▸ **WHAT IS REQUIRED**: While reading through the material below, copy each line that holds the word "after".

▸ **DATA SEGMENT**:
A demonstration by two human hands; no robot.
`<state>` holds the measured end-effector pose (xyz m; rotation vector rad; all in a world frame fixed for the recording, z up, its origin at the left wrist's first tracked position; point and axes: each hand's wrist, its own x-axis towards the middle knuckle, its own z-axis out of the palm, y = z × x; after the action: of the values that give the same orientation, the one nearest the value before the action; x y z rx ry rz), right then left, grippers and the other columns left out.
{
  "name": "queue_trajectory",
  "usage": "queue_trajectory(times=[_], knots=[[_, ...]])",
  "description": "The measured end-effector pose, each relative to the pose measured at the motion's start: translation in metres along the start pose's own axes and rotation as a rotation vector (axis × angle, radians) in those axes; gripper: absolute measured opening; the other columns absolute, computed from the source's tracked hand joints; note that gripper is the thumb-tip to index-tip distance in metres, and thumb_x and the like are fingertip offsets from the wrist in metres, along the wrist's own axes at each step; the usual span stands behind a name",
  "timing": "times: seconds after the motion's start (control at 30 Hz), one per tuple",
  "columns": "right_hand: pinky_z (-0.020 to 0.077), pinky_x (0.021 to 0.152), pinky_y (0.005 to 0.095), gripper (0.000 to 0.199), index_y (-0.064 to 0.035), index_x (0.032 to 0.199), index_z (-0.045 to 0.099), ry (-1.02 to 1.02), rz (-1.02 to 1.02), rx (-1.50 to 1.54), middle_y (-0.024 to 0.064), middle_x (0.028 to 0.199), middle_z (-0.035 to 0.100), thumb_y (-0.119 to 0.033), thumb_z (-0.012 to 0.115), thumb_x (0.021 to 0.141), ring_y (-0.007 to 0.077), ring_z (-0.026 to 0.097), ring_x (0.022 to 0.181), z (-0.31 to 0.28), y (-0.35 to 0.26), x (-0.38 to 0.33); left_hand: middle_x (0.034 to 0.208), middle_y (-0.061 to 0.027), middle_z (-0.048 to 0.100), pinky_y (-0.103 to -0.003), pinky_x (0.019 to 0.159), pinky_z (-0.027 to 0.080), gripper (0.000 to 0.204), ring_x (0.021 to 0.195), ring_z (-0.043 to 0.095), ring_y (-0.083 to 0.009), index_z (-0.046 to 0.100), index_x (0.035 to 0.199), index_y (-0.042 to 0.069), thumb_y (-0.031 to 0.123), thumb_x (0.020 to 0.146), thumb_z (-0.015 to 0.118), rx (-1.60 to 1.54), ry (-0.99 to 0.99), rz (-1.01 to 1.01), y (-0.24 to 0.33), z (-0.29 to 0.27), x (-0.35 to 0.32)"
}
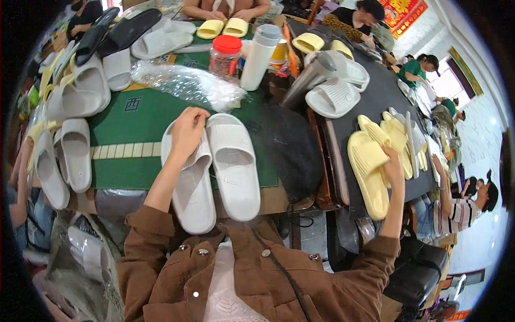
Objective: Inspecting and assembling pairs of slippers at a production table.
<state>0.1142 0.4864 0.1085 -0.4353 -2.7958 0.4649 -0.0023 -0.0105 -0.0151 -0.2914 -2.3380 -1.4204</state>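
Grey slippers [75, 155], far left, set close, presumably to save room. On the green bench [120, 173]: my left grip [188, 133], curled over a strap, pinching or resting, I cannot tell; left pale slipper [195, 201] and right pale slipper [234, 172], side by side, seemingly for matching. Over the dark bench [339, 137]: yellow slipper [366, 180], my right grip [393, 161] clasping its strap edge, likely the handiest hold.

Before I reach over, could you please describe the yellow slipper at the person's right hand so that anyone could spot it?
Find the dark tabletop on the picture's right, then the yellow slippers beside the person's right hand. The wanted slipper has its strap at that hand; within that group, it reaches lowest in the picture.
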Motion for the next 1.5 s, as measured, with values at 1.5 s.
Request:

▸ **WRITTEN RESPONSE**:
`<state>` holds the measured end-effector pose (xyz m; rotation vector rad; all in a world frame fixed for the recording, z up, its origin at the left wrist's first tracked position; point and axes: each hand's wrist, its own x-axis towards the middle knuckle, its own z-axis out of the palm, y = z × x; after the action: of the values that give the same orientation, the one nearest the value before the action; x y z rx ry rz), right then left, grippers and the other columns left out.
  "timing": "times: seconds after the motion's start (control at 30 Hz), one per tuple",

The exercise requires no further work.